- Work instruction: Quote the whole listing verbatim.

- Material provided:
▽

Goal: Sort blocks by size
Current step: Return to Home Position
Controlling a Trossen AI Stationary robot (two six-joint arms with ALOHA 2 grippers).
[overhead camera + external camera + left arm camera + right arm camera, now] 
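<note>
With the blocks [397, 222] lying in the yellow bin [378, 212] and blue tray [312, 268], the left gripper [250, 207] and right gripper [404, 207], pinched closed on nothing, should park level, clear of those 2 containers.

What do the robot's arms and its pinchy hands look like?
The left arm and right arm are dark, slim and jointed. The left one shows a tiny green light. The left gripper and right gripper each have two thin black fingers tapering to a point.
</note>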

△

- Task answer:
Goal: Sort blocks by size
Current step: Return to Home Position
Controlling a Trossen AI Stationary robot (two six-joint arms with ALOHA 2 grippers).
[overhead camera + external camera + left arm camera + right arm camera, now] 
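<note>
With the blocks [397, 222] lying in the yellow bin [378, 212] and blue tray [312, 268], the left gripper [250, 207] and right gripper [404, 207], pinched closed on nothing, should park level, clear of those 2 containers.

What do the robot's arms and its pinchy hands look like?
The left arm and right arm are dark, slim and jointed. The left one shows a tiny green light. The left gripper and right gripper each have two thin black fingers tapering to a point.
</note>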

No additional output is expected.